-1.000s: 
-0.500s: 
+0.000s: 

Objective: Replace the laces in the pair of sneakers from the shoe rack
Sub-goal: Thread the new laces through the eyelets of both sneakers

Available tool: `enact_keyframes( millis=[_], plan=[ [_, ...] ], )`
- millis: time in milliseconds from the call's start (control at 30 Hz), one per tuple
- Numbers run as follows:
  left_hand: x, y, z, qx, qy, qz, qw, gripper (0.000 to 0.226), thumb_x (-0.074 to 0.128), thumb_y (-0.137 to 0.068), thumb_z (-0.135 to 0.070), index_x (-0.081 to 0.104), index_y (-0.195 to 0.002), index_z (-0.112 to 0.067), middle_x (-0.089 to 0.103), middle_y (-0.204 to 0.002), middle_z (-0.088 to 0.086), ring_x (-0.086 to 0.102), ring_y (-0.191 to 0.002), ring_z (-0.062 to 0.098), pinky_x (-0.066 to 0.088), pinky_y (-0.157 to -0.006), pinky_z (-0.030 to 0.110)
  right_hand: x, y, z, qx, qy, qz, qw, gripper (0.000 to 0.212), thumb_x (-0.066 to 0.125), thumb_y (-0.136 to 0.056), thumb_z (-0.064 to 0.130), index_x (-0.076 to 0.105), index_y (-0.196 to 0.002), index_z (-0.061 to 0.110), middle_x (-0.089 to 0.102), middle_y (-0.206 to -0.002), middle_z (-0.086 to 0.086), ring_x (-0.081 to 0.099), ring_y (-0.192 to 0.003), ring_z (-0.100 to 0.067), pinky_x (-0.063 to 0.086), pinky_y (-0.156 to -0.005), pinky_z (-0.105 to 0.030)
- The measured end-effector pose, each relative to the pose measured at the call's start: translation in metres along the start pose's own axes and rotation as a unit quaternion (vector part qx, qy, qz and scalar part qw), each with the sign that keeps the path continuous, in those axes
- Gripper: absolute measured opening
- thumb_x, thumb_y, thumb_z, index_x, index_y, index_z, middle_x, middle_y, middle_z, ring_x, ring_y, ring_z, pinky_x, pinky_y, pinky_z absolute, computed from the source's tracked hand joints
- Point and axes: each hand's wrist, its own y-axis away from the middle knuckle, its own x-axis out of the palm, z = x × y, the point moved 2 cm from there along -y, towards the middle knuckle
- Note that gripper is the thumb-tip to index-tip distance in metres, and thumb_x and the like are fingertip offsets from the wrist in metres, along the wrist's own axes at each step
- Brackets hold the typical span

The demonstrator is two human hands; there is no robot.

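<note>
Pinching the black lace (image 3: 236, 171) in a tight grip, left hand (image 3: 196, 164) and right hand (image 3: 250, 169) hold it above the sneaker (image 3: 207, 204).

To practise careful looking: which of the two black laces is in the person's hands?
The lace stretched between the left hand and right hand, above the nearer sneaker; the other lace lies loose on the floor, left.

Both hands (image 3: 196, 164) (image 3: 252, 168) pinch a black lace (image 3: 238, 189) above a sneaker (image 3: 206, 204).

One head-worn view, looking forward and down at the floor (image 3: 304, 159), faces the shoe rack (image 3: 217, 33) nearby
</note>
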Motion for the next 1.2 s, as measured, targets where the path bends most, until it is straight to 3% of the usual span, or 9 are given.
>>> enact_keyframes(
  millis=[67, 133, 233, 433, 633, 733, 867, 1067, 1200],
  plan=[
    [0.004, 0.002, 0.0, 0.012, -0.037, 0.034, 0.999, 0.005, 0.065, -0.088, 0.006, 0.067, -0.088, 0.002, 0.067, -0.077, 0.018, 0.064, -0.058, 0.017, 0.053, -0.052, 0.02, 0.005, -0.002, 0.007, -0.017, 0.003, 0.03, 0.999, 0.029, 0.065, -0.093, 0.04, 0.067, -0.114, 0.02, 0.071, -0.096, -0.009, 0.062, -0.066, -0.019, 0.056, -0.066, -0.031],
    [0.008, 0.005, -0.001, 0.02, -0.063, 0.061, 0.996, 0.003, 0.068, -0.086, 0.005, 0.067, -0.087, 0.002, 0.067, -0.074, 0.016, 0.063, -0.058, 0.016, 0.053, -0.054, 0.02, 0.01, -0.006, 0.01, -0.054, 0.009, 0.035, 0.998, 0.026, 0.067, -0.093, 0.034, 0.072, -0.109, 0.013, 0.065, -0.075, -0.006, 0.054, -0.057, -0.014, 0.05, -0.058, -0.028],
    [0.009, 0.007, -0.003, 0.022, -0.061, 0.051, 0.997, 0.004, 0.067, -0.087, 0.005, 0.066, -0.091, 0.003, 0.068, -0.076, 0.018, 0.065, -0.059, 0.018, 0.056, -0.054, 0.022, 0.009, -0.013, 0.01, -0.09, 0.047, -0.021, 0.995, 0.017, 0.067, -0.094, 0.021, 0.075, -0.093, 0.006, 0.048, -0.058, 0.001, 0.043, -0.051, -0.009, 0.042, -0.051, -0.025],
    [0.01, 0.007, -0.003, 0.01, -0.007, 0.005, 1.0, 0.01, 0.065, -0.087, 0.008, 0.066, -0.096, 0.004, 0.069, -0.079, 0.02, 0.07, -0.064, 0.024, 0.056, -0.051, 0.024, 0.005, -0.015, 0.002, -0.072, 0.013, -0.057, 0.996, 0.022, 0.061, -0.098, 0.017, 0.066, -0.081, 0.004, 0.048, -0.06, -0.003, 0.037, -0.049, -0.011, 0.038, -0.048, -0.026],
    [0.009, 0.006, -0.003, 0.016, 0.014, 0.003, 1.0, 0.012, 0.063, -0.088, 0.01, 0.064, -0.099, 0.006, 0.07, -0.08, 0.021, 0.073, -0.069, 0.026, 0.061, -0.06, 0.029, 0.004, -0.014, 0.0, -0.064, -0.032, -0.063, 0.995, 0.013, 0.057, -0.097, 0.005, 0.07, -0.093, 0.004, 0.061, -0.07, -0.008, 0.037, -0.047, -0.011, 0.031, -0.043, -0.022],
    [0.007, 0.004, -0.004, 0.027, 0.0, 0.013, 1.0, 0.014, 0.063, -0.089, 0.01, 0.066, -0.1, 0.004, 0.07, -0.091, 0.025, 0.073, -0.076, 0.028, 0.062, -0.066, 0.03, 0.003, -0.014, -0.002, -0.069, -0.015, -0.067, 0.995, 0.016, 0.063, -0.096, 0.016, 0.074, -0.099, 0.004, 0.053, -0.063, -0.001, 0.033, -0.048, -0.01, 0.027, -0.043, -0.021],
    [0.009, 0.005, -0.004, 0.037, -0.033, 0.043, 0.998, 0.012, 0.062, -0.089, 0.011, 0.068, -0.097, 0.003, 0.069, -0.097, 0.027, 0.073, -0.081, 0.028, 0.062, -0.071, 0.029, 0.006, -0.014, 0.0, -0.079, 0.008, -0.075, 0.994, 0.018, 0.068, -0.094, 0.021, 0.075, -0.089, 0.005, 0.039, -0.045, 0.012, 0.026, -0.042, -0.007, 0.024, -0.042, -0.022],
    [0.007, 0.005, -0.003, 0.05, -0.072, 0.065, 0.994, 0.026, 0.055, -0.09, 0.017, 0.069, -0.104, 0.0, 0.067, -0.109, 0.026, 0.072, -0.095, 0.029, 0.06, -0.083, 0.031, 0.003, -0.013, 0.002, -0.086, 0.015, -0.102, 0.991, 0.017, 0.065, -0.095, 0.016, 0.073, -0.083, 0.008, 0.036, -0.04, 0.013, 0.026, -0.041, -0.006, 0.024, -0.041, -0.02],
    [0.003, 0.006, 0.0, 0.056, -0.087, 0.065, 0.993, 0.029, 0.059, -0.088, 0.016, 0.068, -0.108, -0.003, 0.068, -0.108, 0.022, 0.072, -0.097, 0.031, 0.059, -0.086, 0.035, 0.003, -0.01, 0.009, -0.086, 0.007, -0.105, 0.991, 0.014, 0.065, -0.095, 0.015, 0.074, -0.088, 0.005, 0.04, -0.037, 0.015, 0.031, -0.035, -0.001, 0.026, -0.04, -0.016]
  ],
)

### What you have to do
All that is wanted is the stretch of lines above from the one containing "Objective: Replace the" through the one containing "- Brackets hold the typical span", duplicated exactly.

### Task result
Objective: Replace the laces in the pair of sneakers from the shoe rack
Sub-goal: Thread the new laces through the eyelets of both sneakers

Available tool: `enact_keyframes( millis=[_], plan=[ [_, ...] ], )`
- millis: time in milliseconds from the call's start (control at 30 Hz), one per tuple
- Numbers run as follows:
  left_hand: x, y, z, qx, qy, qz, qw, gripper (0.000 to 0.226), thumb_x (-0.074 to 0.128), thumb_y (-0.137 to 0.068), thumb_z (-0.135 to 0.070), index_x (-0.081 to 0.104), index_y (-0.195 to 0.002), index_z (-0.112 to 0.067), middle_x (-0.089 to 0.103), middle_y (-0.204 to 0.002), middle_z (-0.088 to 0.086), ring_x (-0.086 to 0.102), ring_y (-0.191 to 0.002), ring_z (-0.062 to 0.098), pinky_x (-0.066 to 0.088), pinky_y (-0.157 to -0.006), pinky_z (-0.030 to 0.110)
  right_hand: x, y, z, qx, qy, qz, qw, gripper (0.000 to 0.212), thumb_x (-0.066 to 0.125), thumb_y (-0.136 to 0.056), thumb_z (-0.064 to 0.130), index_x (-0.076 to 0.105), index_y (-0.196 to 0.002), index_z (-0.061 to 0.110), middle_x (-0.089 to 0.102), middle_y (-0.206 to -0.002), middle_z (-0.086 to 0.086), ring_x (-0.081 to 0.099), ring_y (-0.192 to 0.003), ring_z (-0.100 to 0.067), pinky_x (-0.063 to 0.086), pinky_y (-0.156 to -0.005), pinky_z (-0.105 to 0.030)
- The measured end-effector pose, each relative to the pose measured at the call's start: translation in metres along the start pose's own axes and rotation as a unit quaternion (vector part qx, qy, qz and scalar part qw), each with the sign that keeps the path continuous, in those axes
- Gripper: absolute measured opening
- thumb_x, thumb_y, thumb_z, index_x, index_y, index_z, middle_x, middle_y, middle_z, ring_x, ring_y, ring_z, pinky_x, pinky_y, pinky_z absolute, computed from the source's tracked hand joints
- Point and axes: each hand's wrist, its own y-axis away from the middle knuckle, its own x-axis out of the palm, z = x × y, the point moved 2 cm from there along -y, towards the middle knuckle
- Note that gripper is the thumb-tip to index-tip distance in metres, and thumb_x and the like are fingertip offsets from the wrist in metres, along the wrist's own axes at each step
- Brackets hold the typical span

The exercise output is complete.